Do you think you get the better outcome with Trump and a GOP Congress because Trump is more willing to break from his party because of his obsession with being popular?

They've both called for repealing DACA. They've both called for repealing Dodd-Frank. They've both proposed budget-busting tax cuts.

The question would seem to be twofold between them.

(1) Would Rubio be a better manager, both in crises and otherwise:

(2) Would Trump's willingness to toss consensus foreign policy overboard and bring back honest-to-God protectionism be a bad thing?

There's no logical reason other than he might be arguing its something that ought to belong to the states alone, but that'd be dumb.

As for Trump. gah.

I think that Trump might be less horrible than the rest of the crop because fundamentally he thinks that the New Deal and most of America's welfare state are both Good Things. Movement conservatism didn't freak out because Trump is a xenophobe and a clown; they freaked out because he's okay with the New Deal.

He's not the most competent businessman, but he does have people manage his brand and Trump stuff, so I suspect that, when he's not playing a heel, he knows how to delegate to people who know what they're doing.

I don't think Trump actually has any policy stances per se, just emotional stances. He likes to talk what sounds almost like a left-populist line, but his published tax plan was more regressive than anyone's. I think he'd sign anything the Republican Congress gave him.

The xenophobia scares the crap out of me. I don't, in fact, know for sure that his election wouldn't lead to friends of mine being rounded up into concentration camps. Any of the Republicans might do that, but the feeling behind it is central to Trump's brand. He's also disturbingly fond of mob incitement, which might be a bigger problem as a candidate than as a President, but you never know.

Sometimes turning abstract fears into concrete scenarios dispels them by showing the fears to be too implausible to be worth bothering about.

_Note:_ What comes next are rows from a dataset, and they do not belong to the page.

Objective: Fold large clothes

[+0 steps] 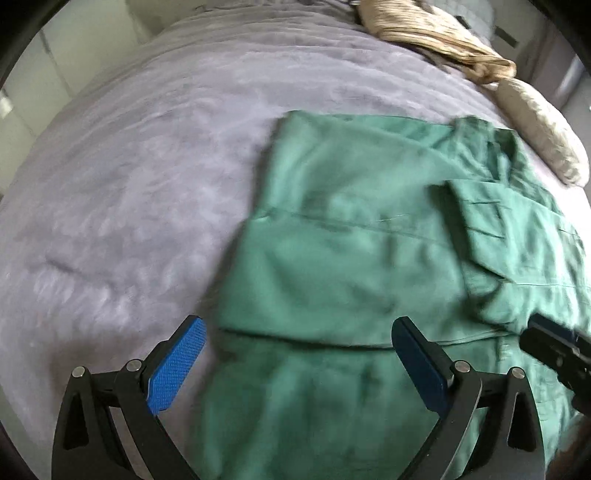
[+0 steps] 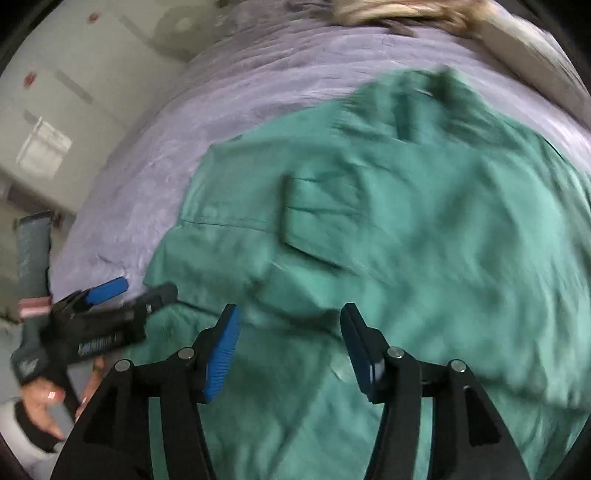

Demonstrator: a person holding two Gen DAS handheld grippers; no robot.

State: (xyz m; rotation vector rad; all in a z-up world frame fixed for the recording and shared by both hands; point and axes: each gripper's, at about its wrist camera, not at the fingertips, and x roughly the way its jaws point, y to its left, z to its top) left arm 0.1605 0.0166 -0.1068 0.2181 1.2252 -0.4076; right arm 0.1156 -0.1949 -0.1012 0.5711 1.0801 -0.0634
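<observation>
A large green shirt lies partly folded on a grey-lilac bed cover; its sleeve cuff is folded over the body. My left gripper is open and empty, hovering over the shirt's near left edge. My right gripper is open and empty above the shirt, just below the folded cuff. The left gripper shows at the left in the right wrist view; the right gripper's tip shows at the right edge of the left wrist view.
A beige garment and a pale pillow lie at the bed's far right. White cabinets stand beyond the bed's left edge. The cover to the left of the shirt is bare.
</observation>
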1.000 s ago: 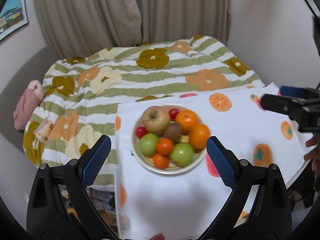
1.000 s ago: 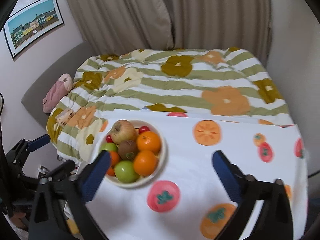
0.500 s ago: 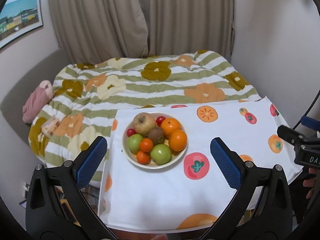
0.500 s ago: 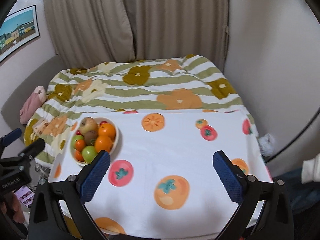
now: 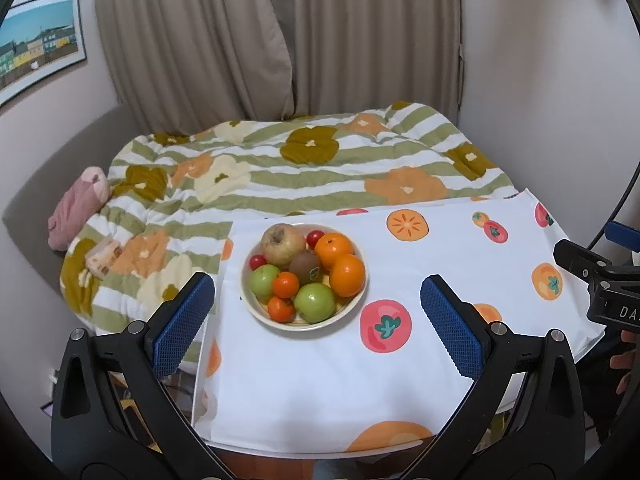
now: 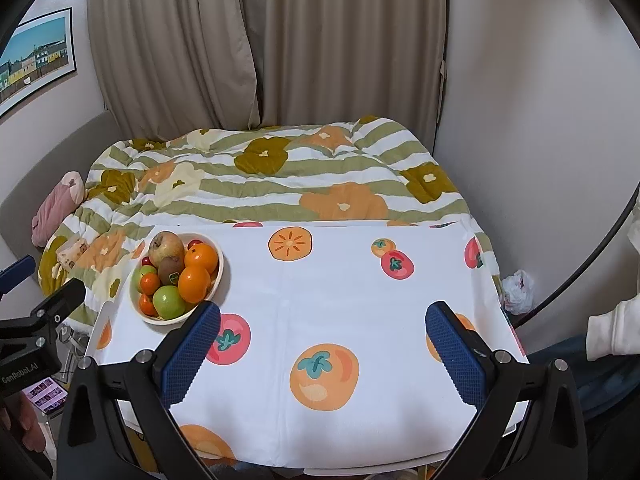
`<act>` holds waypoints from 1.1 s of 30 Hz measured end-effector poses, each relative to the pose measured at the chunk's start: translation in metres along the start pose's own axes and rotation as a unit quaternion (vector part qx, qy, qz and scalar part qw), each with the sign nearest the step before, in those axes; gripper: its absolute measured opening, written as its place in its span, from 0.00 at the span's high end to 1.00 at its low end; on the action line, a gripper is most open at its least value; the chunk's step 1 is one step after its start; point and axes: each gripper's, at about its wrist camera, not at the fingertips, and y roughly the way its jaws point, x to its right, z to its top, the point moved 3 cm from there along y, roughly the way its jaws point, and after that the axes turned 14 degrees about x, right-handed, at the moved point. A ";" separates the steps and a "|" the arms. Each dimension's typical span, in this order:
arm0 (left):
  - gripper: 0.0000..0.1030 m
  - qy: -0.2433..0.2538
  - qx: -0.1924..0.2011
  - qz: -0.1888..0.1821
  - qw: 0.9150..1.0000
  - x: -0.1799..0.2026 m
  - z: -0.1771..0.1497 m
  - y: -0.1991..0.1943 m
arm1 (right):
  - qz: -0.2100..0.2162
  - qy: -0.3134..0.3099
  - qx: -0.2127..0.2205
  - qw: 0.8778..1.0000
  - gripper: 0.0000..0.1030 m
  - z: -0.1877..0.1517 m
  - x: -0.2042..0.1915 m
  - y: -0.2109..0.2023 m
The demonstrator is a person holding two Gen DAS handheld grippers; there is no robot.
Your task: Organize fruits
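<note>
A cream bowl (image 5: 256,307) (image 6: 218,276) stands on the left part of a table under a white fruit-print cloth (image 5: 320,380) (image 6: 340,292). It holds a russet apple (image 5: 282,239) (image 6: 166,247), two oranges (image 5: 347,275) (image 6: 194,283), a kiwi (image 5: 305,266), two green apples (image 5: 315,302) (image 6: 169,301), small tangerines (image 5: 285,284) and cherry tomatoes (image 5: 315,237). My left gripper (image 5: 318,320) hangs open above the table's near edge, in front of the bowl. My right gripper (image 6: 323,346) is open over the cloth's middle, right of the bowl.
Behind the table lies a bed with a striped floral quilt (image 5: 304,168) (image 6: 280,176) and a pink soft toy (image 5: 78,206). Curtains (image 6: 260,40) hang at the back. A white sleeve (image 6: 612,330) shows at the right, a phone (image 6: 44,396) low left.
Both grippers have drawn back and up from the bowl, so the whole table now shows. The right gripper has swung to the right. Both stayed open.
</note>
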 end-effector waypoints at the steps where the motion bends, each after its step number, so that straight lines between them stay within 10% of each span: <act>1: 0.00 0.000 0.000 0.000 1.000 0.000 0.000 0.000 | 0.000 0.000 0.000 1.000 0.00 0.000 0.000 0.000; 33: 0.00 0.002 0.003 0.006 1.000 -0.007 -0.001 -0.003 | 0.001 0.000 0.001 1.000 0.00 0.001 -0.006 0.001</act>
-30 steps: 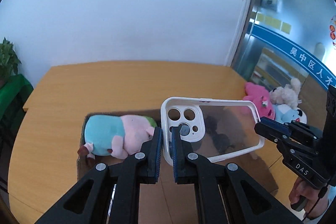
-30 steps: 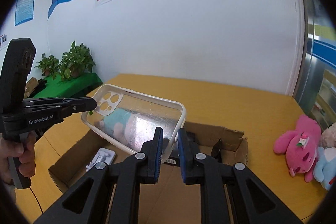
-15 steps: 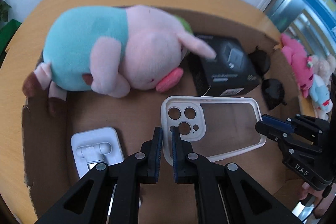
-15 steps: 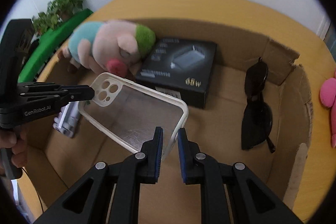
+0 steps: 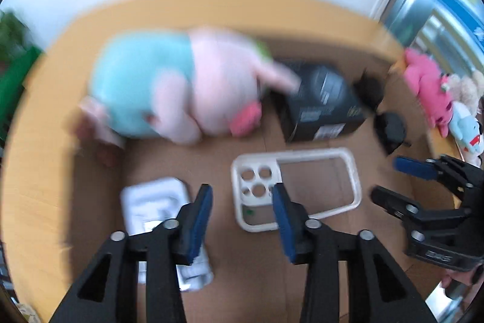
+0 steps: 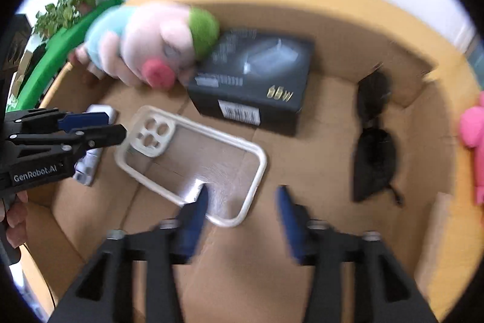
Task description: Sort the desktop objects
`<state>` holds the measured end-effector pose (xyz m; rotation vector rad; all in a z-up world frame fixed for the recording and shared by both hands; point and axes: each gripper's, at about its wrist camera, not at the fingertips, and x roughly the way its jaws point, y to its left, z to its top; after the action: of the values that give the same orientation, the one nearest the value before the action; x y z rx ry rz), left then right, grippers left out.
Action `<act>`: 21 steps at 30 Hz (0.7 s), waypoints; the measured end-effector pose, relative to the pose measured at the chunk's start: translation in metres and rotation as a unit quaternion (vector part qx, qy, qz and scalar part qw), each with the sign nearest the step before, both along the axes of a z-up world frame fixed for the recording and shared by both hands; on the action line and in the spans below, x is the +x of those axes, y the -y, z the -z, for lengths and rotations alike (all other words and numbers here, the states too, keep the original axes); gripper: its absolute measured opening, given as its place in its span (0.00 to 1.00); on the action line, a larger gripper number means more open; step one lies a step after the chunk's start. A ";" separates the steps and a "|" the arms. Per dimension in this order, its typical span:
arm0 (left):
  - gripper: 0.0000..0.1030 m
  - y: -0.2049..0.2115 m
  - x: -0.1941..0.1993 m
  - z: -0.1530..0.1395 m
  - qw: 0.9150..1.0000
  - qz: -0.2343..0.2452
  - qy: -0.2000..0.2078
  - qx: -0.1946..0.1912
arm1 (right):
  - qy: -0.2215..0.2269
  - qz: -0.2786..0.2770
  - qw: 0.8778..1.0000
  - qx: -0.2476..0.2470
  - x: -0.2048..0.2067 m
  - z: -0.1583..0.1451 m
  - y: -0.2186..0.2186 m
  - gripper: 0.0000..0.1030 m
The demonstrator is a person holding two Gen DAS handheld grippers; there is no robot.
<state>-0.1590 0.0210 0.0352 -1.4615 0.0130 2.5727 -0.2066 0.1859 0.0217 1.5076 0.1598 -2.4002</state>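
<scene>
The white-rimmed clear phone case lies flat on the floor of the cardboard box. My left gripper hangs just above the case's camera end. Its jaws are opening and its pads are off the rim. My right gripper is over the other end, jaws also opening. Its left finger overlaps the case's near corner in the picture, and nothing is pinched. Both views are blurred by motion.
In the box lie a pink and teal plush pig, a black carton, dark sunglasses and a white holder. Plush toys sit outside on the wooden table.
Both grippers came down into the box with the case held between them, then opened; the case is let go and lies on the box floor.
</scene>
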 end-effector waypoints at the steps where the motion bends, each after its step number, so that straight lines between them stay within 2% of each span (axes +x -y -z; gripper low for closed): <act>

Other times, it reinforces those fears by showing how they could manifest themselves under plausible circumstances.

In that vein:

What is the sequence of events under which President Trump opens concentration camps and rounds up your friends?

Trump has specifically promised to "go after" and possibly torture the family members of suspected Muslim terrorists. Not to put too fine a point on it, I know some family members of somebody who, mostly by being on the wrong flight at the wrong time with the wrong passport, was suspected of being a Muslim terrorist. They got a lot of heavy-handed attention from the DHS for a while. Someone who's promising to throw out what little rule book exists in this instance, that doesn't comfort me.

That sounds more than reasonable, Matt.